> [Try it]:
Using the listing below, print exactly everything from the line with "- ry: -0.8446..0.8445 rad" down to the line with "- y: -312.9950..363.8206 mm", both included, and nothing more.

> [Listed records]:

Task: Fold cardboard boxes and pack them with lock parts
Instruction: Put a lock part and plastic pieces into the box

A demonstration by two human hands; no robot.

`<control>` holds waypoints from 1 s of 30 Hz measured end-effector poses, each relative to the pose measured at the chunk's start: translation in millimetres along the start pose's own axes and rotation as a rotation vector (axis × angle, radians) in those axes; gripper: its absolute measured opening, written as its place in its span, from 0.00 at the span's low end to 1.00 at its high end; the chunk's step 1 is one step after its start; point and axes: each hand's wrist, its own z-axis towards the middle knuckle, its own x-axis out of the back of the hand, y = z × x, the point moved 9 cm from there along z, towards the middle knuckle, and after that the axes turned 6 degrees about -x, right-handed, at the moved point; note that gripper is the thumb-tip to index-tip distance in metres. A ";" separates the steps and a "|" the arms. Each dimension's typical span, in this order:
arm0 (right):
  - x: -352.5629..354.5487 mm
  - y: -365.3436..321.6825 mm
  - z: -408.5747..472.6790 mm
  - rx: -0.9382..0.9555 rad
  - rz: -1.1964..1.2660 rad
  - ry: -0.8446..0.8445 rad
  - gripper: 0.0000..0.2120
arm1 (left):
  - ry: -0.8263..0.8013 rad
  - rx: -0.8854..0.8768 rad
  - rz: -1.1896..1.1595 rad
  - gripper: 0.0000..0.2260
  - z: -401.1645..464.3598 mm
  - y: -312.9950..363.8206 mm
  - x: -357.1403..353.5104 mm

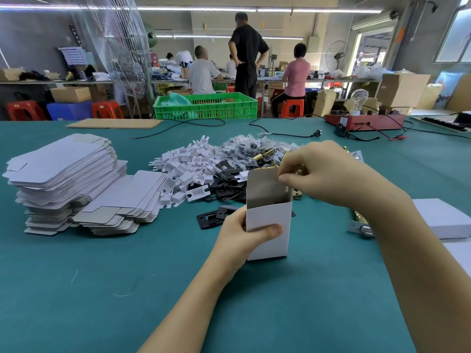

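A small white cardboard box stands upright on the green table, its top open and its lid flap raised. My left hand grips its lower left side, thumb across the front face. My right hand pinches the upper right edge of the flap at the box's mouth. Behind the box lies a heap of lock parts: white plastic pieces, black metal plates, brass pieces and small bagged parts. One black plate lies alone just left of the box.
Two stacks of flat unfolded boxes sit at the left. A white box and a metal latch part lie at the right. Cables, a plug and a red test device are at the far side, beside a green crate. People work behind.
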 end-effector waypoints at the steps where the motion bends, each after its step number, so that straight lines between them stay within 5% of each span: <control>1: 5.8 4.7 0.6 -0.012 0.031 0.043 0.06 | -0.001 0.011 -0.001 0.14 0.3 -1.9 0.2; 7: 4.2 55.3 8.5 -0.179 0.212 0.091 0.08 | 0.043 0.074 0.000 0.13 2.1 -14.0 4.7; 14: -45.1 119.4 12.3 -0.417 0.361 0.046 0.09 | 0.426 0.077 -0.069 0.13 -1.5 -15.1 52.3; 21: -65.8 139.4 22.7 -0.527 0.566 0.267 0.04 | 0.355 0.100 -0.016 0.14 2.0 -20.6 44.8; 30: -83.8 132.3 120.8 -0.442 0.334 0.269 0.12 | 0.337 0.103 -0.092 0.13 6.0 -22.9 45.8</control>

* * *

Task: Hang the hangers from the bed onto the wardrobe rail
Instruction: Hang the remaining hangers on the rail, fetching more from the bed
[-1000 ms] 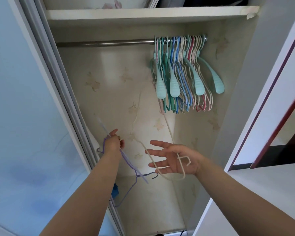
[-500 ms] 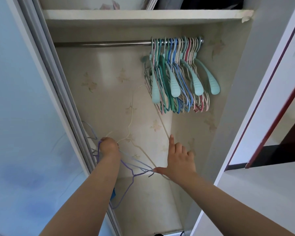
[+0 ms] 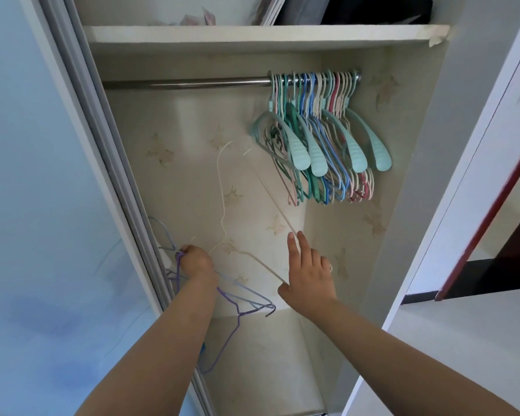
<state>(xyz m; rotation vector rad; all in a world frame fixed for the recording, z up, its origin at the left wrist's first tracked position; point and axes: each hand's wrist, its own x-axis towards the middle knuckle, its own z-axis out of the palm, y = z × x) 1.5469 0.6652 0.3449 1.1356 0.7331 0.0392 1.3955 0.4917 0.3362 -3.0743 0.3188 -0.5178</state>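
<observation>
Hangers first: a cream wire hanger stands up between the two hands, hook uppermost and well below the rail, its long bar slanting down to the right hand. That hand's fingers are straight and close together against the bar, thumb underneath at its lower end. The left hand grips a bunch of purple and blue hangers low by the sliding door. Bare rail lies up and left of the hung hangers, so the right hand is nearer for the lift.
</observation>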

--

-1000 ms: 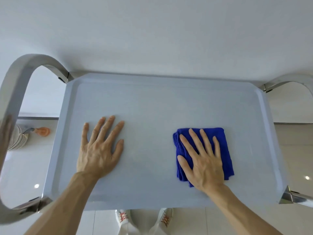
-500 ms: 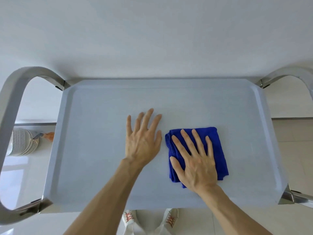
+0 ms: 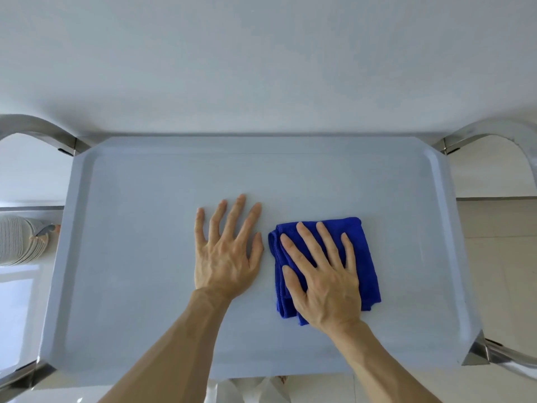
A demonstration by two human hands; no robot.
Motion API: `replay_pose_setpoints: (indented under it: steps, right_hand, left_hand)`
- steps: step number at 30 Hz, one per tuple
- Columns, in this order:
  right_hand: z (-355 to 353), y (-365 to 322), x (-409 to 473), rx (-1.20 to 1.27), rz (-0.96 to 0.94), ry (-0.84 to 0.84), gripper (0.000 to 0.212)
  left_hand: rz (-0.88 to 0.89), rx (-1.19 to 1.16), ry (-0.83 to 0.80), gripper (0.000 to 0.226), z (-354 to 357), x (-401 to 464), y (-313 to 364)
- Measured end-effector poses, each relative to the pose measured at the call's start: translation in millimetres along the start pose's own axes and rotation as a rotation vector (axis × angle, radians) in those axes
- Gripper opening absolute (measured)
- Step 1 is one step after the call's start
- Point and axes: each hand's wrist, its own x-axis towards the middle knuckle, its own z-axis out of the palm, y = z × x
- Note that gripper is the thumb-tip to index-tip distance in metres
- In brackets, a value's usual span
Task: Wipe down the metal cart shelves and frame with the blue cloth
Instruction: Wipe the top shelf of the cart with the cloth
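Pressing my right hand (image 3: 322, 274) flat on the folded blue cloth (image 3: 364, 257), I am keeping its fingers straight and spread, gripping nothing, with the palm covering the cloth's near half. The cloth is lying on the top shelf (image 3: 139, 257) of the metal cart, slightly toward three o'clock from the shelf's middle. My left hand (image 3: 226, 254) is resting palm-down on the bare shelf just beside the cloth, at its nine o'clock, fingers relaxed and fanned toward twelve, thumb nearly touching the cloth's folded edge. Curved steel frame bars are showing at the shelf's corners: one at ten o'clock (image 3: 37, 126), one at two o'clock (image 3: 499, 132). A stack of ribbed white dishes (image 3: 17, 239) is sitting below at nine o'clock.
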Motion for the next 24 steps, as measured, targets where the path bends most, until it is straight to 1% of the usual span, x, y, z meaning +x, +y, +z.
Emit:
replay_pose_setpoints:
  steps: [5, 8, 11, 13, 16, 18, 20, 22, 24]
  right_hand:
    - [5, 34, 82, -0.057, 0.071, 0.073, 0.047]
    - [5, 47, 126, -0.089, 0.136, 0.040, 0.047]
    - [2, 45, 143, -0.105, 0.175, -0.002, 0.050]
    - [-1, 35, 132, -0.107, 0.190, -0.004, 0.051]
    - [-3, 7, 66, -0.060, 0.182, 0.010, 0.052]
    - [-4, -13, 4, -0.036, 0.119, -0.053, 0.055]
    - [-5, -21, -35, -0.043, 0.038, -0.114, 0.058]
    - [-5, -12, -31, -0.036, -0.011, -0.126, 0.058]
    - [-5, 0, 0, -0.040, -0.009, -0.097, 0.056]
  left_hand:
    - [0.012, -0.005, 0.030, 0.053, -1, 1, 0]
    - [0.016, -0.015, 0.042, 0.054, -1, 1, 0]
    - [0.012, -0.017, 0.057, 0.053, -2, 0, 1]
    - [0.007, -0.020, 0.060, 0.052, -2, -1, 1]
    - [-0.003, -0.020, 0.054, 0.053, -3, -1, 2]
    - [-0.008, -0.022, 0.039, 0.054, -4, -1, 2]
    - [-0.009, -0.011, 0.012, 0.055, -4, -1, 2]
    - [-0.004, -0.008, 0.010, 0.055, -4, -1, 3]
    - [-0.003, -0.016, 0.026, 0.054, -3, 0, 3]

> [Result]:
  - ry: -0.8446..0.8445 rad
  - gripper: 0.0000..0.2120
arm1 (left):
  - ry: -0.8263..0.8013 rad
  - rx: -0.8854..0.8768 rad
  - rz: -1.1896..1.1595 rad
  - gripper: 0.0000..0.2260
  - z: -401.1645..464.3598 mm
  - y: -312.9950..363.8206 mm

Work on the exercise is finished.